Even though it seems like everyone I knew had weddings to attend on Saturday, mine and Graham’s departure party was totally excellent, and well-attended enough for me to feel worried about not being able to spend enough time with everyone (hosting is tough, yo). A few people still couldn’t be there, though, because apparently weddings are way more important than ME LEAVING FOREVER.

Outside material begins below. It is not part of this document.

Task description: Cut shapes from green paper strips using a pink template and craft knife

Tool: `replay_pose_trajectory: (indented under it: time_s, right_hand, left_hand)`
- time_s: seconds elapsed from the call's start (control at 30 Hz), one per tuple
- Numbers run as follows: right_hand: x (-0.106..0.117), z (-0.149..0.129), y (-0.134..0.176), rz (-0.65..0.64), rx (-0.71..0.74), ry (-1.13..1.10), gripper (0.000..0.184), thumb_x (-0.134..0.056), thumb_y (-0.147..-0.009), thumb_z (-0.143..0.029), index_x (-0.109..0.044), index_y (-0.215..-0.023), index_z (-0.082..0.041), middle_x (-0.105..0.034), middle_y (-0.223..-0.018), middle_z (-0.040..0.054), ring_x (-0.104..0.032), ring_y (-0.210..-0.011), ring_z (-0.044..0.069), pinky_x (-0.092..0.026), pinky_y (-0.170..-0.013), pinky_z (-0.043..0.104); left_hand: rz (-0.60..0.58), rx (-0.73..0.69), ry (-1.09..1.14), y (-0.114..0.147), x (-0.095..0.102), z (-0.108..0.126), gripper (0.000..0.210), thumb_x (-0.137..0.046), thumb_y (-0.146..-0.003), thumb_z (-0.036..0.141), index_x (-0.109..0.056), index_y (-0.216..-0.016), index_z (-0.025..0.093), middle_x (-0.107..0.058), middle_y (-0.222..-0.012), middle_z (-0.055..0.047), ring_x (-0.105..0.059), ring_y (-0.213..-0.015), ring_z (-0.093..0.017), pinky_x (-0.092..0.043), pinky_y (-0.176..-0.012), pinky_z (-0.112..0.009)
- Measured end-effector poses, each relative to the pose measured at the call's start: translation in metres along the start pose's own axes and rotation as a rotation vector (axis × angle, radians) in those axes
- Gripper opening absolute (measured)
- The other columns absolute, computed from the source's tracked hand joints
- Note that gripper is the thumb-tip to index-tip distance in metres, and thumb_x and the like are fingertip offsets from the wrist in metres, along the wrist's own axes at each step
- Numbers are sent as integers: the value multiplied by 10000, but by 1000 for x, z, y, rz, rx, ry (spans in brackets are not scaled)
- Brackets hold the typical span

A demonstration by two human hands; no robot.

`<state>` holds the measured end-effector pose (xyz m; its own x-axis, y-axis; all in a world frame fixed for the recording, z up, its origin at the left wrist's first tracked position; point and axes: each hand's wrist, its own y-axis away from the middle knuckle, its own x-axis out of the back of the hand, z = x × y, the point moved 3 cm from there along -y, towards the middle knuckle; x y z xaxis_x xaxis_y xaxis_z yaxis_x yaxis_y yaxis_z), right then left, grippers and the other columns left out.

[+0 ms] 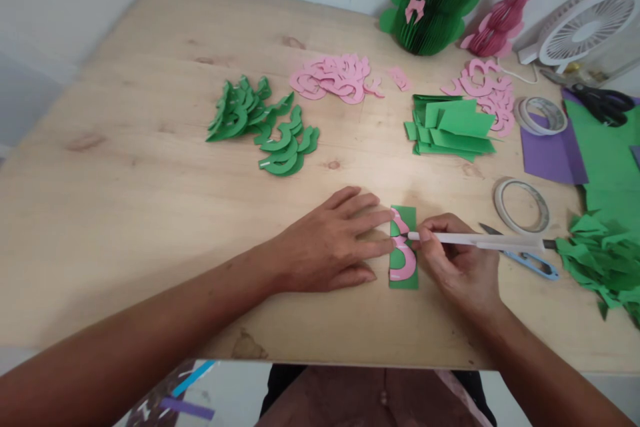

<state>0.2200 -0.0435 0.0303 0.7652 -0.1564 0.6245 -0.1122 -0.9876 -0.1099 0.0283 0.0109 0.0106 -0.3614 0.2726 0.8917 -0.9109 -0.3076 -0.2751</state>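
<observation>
A small green paper rectangle (411, 219) lies near the table's front edge with a curved pink paper cutout (409, 260) flat on top of it. My left hand (345, 237) rests with fingers spread, its fingertips on the left side of the cutout. In my right hand (455, 260) is a white pen (480, 241), gripped between thumb and fingers. The pen's tip meets the cutout near its narrow middle, and its far end points right. Just beyond that hand lies a pair of blue-handled thread snips (533, 264), partly hidden by the pen.
Green curved cutouts (287, 147) and pink cutouts (333, 77) lie farther back. Folded green strips (453, 127), tape rolls (523, 205), black scissors (603, 101) and green scraps (603, 257) are to the right. A green honeycomb paper figure (440, 7) and a white fan (585, 30) stand behind.
</observation>
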Motion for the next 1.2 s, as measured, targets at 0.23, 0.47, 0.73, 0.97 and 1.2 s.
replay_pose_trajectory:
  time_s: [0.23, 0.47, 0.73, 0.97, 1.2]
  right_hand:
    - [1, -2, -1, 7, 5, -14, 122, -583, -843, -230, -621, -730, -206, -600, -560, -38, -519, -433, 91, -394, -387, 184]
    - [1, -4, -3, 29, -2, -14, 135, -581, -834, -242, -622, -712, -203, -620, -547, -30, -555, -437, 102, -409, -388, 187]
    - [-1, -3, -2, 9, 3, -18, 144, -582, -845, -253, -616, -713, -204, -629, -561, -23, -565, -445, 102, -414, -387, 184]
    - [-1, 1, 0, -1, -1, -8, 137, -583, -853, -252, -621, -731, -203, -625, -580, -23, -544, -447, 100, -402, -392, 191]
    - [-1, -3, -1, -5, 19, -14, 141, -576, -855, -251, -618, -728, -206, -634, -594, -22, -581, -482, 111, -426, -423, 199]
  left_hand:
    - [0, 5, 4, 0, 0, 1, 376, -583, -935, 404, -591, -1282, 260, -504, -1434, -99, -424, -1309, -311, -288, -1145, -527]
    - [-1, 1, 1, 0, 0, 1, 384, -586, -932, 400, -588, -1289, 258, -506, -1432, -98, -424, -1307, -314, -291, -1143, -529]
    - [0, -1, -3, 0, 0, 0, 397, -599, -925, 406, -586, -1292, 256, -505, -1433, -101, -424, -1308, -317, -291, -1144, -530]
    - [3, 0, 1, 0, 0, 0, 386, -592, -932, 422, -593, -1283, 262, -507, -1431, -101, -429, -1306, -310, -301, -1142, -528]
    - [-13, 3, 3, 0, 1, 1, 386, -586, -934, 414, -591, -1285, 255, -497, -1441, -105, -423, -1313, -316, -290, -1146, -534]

(Just kidding…for the most part.)
Of the photos posted on Facebook by the friends-who-went-to-weddings, three of these photos – taken at entirely separate weddings, mind you – were practically identical. It seems like my friends went to the Pinterestest of Pinterest weddings, and that I would not be incorrect if I hypothesized that Pinterest is less about design, style, and inspiration as it is about having the most generic wedding possible.*
The thing about Pinterest is this: a little inspiration here and there is a fine thing. It’s fine to see a photo of a pretty thing and want to duplicate it for yourself, and it’s fine to have a place where people can share these photos with one another. Not very many things are completely original, anyway, so if you see a pretty purple ombre cake and want it for your own, go ahead. Dip-dye the shit out of that thing.
But.
BUT.
When your wedding looks as though Pinterest barfed all over it, and a casual observer of a single photo of the festivities can tell that you have multiple wedding albums and have probably been caught jerking off to Nate Berkus even though he’s very gay (and you’re a lady), then you have not used Pinterest for its intended purpose, and for the love of god, please stop calling the things you duplicate from Pinterest your “ideas.” You haven’t gotten any ideas, because ideas aren’t the carbon copies of something someone else has done. You don’t have style or appreciate design, because both of those imply a sort of participatory action towards the evolution of a thing. You’re not building upon a concept, creating an image, or doing anything that occurred to you on its very own. Listen very carefully as I pull on my 8-year-old shoes and scream “STOP COPYING!”
The above shouldn’t piss anyone off, because the people who organize their entire wedding based on their Pinterest boards aren’t interesting or funny enough to pay attention to the jokes about people who organize their entire wedding based on their Pinterest boards, so they have no idea that it’s ridiculous to mimic about 700 other women’s “special day.”
I’m telling you this much, though: if I roll up to your reception and there’s a burlap table runner, I’m slamming my mismatched flatware down on my place setting and demanding to know why I RSVP’d to a wedding when what I clearly see is a soup kitchen.
*Once, when I was a kid, I went to the wedding of a family friend’s sister, and she had a mini-waterfall INSIDE OF HER CAKE. As an adult, I know that there was some sort of plastic flume feature that allowed this, but am still secretly amazed that this was offered at some Midwestern banquet hall, that it did not destroy the cake, and that my parents had the gall to cart their 4- and 2-year-old daughters to someone’s nighttime wedding reception.